Le nombre exact de victimes du génocide est inconnu. Qui les a comptés ? Selon les estimations du Patriarcat arménien, 1, 4 à 1, 6 millions de personnes ont été tuées. Mais ces chiffres ne concernent que les Arméniens. Et en plus d'eux, ils ont détruit des centaines de milliers de chrétiens syriens, la moitié des Aysors, presque tous les Chaldéens. Le nombre total approximatif était de 2 à 2,5 millions.

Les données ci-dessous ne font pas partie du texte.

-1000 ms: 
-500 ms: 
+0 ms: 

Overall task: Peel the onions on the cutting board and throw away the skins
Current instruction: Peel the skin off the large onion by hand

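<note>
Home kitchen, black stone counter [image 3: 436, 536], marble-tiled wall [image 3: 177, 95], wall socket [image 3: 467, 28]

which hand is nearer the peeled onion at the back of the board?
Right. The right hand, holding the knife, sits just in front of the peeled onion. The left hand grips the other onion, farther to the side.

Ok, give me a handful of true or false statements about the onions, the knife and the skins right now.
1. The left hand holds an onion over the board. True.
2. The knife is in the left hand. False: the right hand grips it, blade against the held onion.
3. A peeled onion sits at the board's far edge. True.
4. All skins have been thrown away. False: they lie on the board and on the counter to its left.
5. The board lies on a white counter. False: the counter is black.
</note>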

Cependant, les idées chéries par les auteurs de l'entreprise ont complètement échoué. On espérait que les fonds confisqués enrichiraient le trésor, mais tout a été pillé localement. Ils ont construit des projets que les Turcs prendraient la place des Chrétiens dans les affaires, la banque, l'industrie, le commerce. Mais cela ne s'est pas produit non plus. Il s'est avéré que les Ittihadistes ont détruit leur propre économie ! Les entreprises ont été arrêtées, l'exploitation minière a été arrêtée, les finances ont été paralysées, le commerce a été perturbé.
En plus de la terrible crise économique, les gorges, les rivières, les ruisseaux ont été contaminés par des masses de cadavres en décomposition. Les bovins ont été empoisonnés et sont morts. Des épidémies mortelles de peste, de choléra, de typhus se sont propagées, fauchant les Turcs eux-mêmes. Et les magnifiques soldats ottomans, ayant joué le rôle de bourreaux et de voleurs, se sont corrompus. Beaucoup ont déserté du front, se sont égarés dans des gangs. Partout, ils volaient sur les routes, coupant la communication entre les différentes zones. L'agriculture commerciale s'est effondrée, elle était arménienne. La famine a commencé dans le pays. Ces conséquences catastrophiques sont devenues l'une des principales raisons des défaites et des morts supplémentaires de l'Empire ottoman autrefois majestueux et puissant.